Да… Я там был, на этом судне, и полгода по моей спине со страшной силой бил кнут, пока я, скрипя зубами, драил палубу или грёб тяжеленным веслом. Тогда мне казалось, что я попал в Ад.

И, лишь потом, став Извозчиком, я узнал, что Ад больше похож на казарму, и мало что имеет общего с моей каторгой.

Если вы думаете, что морские пути Мира Мёртвых в отличие от автоперевозок безопасны, то серьёзно ошибётесь, ведь неспроста Мёртвая Верфь изо дня в день горбатится над строительством очередного судна, потому что на диких морских просторах наши корабли гибнут постоянно.

Причин масса: это и серьёзные шторма, вздымающие волны размером с небоскрёб, это и постоянные цунами, грозящиеся поглотить судно целиком в свой водоворот, это и грозно вырастающие из волн рифы. Также никто не отменял и легионы морских чудовищ, среди которых гигантский кальмар Кракен отнюдь не самый опасный и не самый крупный.

Помимо чудищ угрозу представляют стаи диких летучих русалок, которые в секунду могут оккупировать весь корабль. Обладая гигантскими когтями и острыми клыками, они способны с лёгкостью разорвать человека и буквально за пару минут обглодать весь экипаж.

Тела Мёртвых матросов не затеряются в пучине океана. Вода как железо к магниту принесёт их тела к Городу Суда, но восстанавливаться в Госпитале ребятам придётся очень долго, и собирать оставленный плавать по волнам груз из пассажиров тоже.

Чтобы судостроительный бизнес не был в убыток Смерти, суда ходят группами, и каждый корабль на протяжении всего пути охраняет кортеж из вооруженных до зубов всадников на касатках.

В основном они и помогают пресечь нападение диких русалок. Сами корабли не случайно оснащены целым арсеналом из пушек, баллист, мортир и катапульт; кроме того, каждый матрос обязан носить при себе небольшой лук со стрелами и кортик. Наличие оружия у матросов нередко становилось причиной бунтов, но Надзиратели их вовремя пресекают. Вооружить матросов необходимо. Всё дело в том, что дорога к Аду (на горизонте небо Ада сияло красным) проходит через Проклятые Острова.
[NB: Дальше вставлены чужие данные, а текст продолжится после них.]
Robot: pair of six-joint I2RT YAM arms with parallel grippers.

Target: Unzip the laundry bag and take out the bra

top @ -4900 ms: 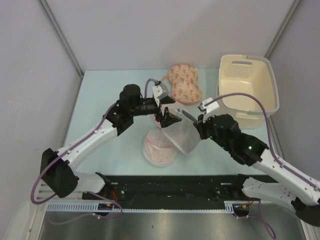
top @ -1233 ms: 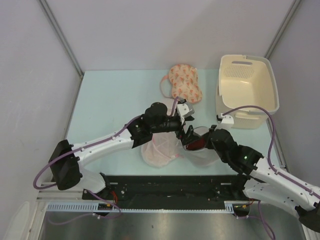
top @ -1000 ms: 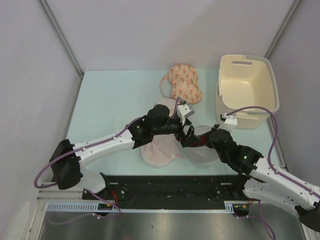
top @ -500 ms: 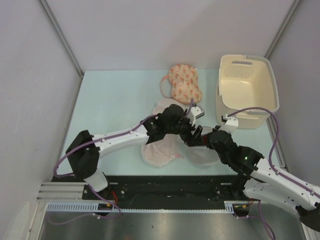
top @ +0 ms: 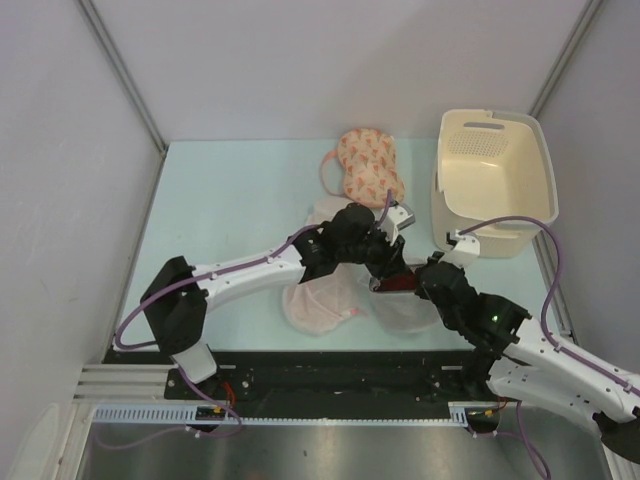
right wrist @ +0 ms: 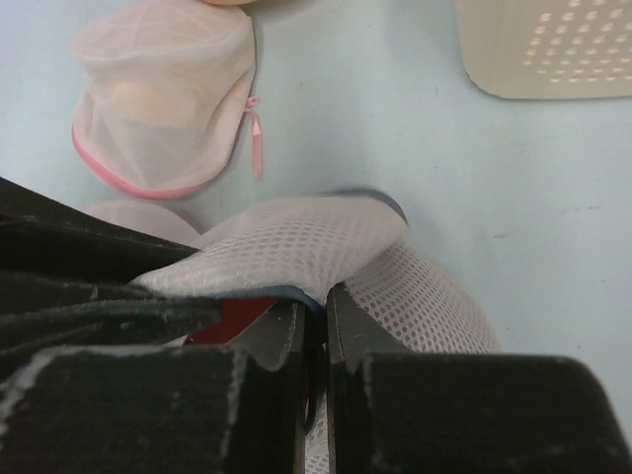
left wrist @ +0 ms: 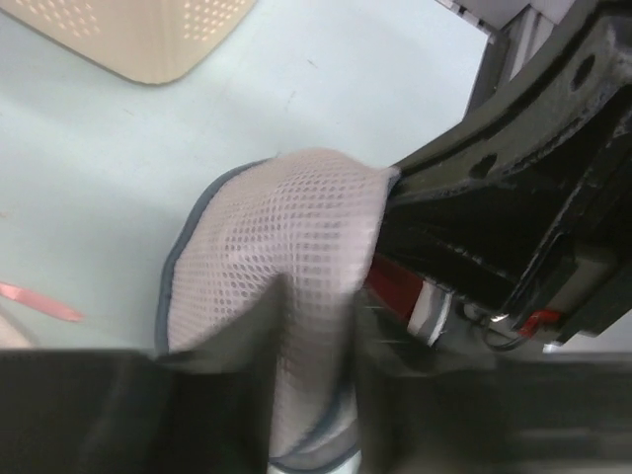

Сирены, зазывающие мореплавателей, не самое страшное, что там есть. Острова усеяны цепями пиратских морских городов, из которых наперерез одному кораблю Смерти может пойти иногда два и три судна корсаров.

В роли пиратов в этом мире выступает агрессивная цивилизация орков, грозных существ и отличных воинов. Они выглядят получше гномов, даже похожи на людей: ходят прямо, имеют волчьи клыки и крепкое телосложение. Средний рост орка около двух метров, и он прекрасно владеет холодным и метательным оружием. Их огненные стрелы и копья могут соперничать по эффективности только с магическим арсеналом демонов.

Надо сказать, и морской бой орки ведут хорошо. Как-то раз их три бесстрашных корабля пытались взять на абордаж Голландец, но куда им поймать такую посудину? Бой длился несколько минут. Вражеские суда были разнесены в щепки шквалом из сотен орудий, но и Голландцу потом пришлось долго заштопывать раны.

Так что сложно сказать, что опасней в нашей практике: плыть по воде на громадном вооружённом до зубов судне или в одиночку маневрировать между опасностями на суше.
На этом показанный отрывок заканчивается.